» REQUIREMENT
Going down the data below, set down exactly the line with "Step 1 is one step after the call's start" and each line after it through the line with "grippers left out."; no other lines.

■ ■ ■ ■

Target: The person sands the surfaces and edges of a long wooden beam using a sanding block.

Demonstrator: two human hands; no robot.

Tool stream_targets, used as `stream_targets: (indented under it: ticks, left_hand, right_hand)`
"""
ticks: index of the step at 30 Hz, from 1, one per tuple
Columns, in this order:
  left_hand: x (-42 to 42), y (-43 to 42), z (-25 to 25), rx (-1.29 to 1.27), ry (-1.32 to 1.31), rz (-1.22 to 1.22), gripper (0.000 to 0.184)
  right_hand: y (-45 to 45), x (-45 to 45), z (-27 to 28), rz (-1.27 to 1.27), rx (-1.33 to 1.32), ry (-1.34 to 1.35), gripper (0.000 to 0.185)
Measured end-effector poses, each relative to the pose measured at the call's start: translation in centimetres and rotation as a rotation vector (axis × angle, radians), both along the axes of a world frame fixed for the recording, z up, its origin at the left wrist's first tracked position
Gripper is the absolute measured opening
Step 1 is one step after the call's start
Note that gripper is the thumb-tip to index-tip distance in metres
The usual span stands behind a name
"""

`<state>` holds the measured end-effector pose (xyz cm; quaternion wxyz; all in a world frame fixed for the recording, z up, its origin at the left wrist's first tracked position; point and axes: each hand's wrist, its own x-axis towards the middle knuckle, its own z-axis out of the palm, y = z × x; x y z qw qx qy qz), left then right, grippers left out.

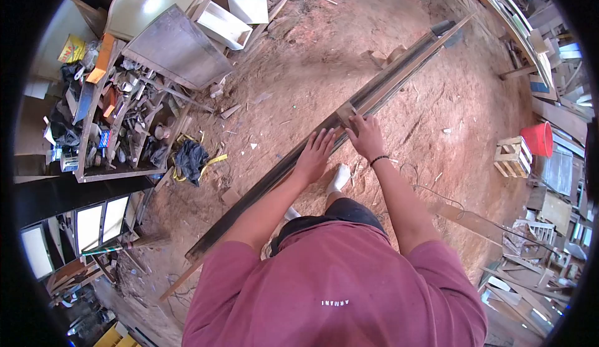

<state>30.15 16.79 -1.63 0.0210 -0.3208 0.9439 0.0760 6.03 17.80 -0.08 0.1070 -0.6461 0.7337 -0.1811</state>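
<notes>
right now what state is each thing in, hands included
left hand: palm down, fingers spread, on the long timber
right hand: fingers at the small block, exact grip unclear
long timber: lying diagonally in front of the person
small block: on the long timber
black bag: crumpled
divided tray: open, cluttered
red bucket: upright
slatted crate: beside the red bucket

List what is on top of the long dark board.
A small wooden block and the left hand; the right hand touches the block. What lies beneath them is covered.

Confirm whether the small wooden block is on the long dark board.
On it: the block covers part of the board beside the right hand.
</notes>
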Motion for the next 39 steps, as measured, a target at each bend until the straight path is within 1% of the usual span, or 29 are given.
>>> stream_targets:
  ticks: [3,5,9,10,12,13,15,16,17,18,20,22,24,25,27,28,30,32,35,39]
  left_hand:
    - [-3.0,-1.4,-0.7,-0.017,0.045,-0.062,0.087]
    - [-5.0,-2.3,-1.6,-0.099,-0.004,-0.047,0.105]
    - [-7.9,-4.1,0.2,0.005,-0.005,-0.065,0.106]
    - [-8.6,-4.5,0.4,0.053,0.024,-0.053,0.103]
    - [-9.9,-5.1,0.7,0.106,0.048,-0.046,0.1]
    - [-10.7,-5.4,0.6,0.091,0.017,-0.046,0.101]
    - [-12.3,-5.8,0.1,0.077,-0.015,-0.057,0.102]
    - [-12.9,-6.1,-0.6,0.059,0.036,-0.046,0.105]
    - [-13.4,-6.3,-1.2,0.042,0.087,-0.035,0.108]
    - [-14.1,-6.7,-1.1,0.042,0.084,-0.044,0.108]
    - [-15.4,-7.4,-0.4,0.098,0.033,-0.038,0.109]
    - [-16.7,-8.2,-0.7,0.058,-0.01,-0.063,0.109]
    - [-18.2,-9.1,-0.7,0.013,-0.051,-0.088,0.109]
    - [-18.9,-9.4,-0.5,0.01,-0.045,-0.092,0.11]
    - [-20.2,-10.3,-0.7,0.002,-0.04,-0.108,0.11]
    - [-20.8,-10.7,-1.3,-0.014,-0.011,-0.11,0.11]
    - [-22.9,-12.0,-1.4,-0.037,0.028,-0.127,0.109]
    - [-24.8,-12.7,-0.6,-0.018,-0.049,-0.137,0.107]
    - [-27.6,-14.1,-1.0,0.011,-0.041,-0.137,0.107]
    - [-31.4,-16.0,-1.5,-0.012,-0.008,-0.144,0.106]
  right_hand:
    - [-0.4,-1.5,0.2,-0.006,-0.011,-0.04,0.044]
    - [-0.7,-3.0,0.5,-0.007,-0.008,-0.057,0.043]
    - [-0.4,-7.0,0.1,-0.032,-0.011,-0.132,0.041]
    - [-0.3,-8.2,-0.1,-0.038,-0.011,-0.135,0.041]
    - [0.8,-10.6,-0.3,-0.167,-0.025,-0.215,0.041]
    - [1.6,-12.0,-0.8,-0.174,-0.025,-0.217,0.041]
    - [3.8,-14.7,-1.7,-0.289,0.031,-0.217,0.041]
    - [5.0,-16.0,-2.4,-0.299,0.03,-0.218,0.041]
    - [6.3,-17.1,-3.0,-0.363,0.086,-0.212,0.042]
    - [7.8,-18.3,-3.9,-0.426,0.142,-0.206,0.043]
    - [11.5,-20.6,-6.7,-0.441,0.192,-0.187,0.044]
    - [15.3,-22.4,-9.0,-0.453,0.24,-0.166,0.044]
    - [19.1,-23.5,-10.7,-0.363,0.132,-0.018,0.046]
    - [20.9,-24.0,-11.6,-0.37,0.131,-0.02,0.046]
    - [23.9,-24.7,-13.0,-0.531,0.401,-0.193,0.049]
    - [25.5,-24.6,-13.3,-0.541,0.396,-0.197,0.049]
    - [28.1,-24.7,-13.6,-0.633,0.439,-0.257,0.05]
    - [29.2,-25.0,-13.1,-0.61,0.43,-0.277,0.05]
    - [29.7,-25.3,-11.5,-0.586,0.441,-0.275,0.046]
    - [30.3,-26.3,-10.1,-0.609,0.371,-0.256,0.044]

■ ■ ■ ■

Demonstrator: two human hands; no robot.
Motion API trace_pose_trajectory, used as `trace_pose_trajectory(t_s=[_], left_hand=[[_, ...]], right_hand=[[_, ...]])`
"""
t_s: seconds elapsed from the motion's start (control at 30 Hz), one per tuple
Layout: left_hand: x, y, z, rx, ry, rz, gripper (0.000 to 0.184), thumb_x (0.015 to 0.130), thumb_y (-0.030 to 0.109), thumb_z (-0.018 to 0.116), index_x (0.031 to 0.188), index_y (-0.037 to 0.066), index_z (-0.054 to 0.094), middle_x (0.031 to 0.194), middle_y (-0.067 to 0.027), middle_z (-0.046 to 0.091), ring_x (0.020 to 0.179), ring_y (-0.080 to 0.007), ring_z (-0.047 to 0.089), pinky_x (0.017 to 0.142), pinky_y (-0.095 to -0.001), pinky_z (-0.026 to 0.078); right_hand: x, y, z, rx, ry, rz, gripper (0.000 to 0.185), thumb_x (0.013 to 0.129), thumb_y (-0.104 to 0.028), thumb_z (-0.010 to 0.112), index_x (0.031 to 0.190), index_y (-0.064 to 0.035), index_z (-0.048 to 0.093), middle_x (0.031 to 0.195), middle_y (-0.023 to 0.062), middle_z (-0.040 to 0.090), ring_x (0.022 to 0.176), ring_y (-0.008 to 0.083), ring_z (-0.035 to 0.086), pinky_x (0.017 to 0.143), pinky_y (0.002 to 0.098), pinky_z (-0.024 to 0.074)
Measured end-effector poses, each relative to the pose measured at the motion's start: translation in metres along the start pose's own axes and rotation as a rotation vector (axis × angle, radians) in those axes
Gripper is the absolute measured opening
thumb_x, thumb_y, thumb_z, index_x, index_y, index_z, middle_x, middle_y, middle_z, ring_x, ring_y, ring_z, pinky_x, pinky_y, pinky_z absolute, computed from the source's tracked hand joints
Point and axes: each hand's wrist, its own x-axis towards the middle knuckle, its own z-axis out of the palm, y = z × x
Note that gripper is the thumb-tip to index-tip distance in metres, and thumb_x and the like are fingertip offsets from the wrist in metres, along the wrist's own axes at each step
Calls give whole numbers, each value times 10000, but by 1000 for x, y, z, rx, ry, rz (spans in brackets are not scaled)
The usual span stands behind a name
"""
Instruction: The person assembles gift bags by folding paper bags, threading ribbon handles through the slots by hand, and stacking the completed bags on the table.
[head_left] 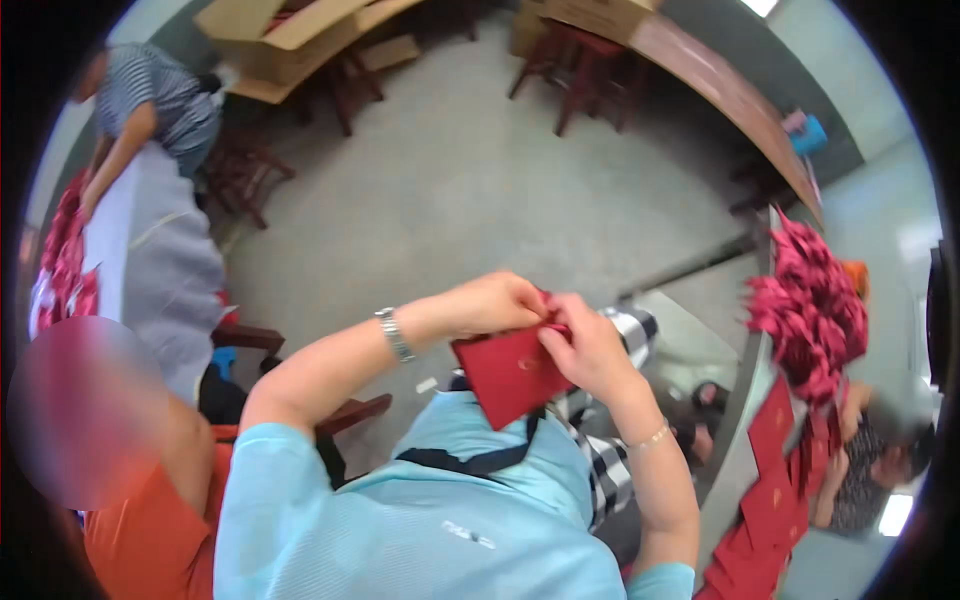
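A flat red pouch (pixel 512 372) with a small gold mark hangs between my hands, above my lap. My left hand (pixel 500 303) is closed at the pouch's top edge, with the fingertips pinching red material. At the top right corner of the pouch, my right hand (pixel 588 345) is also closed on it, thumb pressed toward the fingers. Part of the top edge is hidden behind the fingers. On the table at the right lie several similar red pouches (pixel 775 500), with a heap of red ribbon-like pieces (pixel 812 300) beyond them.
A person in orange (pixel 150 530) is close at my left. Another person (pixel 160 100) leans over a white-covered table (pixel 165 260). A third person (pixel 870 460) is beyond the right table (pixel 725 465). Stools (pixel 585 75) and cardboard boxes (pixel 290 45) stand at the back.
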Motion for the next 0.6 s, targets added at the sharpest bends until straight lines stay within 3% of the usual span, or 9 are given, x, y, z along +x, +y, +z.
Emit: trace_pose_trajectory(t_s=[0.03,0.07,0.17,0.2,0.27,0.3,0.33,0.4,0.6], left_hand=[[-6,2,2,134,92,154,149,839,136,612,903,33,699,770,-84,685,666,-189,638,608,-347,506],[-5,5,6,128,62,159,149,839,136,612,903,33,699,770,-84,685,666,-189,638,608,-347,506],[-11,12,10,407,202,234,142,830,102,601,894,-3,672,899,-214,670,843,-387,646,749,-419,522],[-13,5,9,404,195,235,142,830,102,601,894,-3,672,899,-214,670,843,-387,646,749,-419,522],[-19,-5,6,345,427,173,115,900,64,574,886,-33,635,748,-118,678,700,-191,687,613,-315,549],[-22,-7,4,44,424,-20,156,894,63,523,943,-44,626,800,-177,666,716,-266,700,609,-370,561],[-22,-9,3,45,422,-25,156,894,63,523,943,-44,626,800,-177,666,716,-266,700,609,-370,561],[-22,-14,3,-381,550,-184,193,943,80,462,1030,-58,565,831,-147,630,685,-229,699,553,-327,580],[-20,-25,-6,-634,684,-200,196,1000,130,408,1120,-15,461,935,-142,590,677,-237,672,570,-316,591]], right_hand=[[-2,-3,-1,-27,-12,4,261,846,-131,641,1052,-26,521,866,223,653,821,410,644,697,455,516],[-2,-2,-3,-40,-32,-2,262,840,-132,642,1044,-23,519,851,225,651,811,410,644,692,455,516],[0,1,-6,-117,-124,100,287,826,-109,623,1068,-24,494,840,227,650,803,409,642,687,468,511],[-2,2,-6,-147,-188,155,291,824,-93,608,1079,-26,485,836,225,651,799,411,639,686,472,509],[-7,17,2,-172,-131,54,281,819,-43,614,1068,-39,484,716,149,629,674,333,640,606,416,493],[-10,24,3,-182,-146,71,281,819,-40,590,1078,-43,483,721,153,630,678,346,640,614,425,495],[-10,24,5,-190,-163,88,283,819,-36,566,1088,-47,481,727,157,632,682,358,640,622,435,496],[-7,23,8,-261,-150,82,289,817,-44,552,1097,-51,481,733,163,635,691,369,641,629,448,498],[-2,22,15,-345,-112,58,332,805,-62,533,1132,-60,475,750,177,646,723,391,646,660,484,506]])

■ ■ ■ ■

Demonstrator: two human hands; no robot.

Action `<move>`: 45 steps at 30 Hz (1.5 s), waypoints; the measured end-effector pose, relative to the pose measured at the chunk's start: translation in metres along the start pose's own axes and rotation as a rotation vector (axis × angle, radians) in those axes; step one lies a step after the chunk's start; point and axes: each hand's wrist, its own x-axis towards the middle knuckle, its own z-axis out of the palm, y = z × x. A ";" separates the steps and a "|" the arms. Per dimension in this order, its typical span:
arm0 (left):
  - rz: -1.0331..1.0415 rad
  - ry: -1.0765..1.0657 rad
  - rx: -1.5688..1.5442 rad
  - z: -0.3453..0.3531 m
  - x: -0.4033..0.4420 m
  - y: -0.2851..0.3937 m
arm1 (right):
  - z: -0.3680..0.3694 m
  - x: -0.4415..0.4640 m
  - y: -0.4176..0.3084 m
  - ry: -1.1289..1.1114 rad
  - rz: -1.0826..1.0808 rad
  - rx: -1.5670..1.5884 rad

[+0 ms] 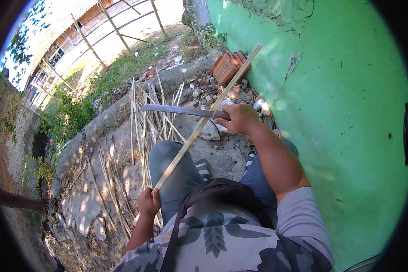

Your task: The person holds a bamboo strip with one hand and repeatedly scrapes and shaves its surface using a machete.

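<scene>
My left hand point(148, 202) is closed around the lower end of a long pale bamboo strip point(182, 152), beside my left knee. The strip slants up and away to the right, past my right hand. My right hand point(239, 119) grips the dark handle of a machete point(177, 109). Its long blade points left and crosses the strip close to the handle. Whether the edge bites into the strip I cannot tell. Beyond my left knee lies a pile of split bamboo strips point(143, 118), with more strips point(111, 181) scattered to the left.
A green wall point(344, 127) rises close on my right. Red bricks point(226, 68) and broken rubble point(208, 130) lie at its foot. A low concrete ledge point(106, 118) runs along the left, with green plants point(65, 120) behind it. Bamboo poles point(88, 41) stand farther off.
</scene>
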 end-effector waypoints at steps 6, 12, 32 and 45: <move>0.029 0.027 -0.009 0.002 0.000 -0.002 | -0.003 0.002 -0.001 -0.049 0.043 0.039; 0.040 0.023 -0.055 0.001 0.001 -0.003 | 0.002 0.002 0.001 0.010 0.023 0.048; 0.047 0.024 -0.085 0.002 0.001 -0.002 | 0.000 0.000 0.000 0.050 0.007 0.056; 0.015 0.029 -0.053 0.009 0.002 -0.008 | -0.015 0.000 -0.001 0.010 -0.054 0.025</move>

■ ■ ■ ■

» WRITTEN ANSWER
Step 1 is one step after the call's start
Note that gripper is the thumb-tip to index-tip distance in metres
The usual span stands behind a name
"""

`<state>` holds the measured end-effector pose (xyz cm; quaternion wxyz; all in a world frame fixed for the recording, z up, its origin at the left wrist's first tracked position; point and axes: each hand's wrist, its own x-axis towards the middle knuckle, its own z-axis out of the palm, y = z × x; x y z qw qx qy qz), left then right, grippers left out.

The exercise requires nothing more than what has been given.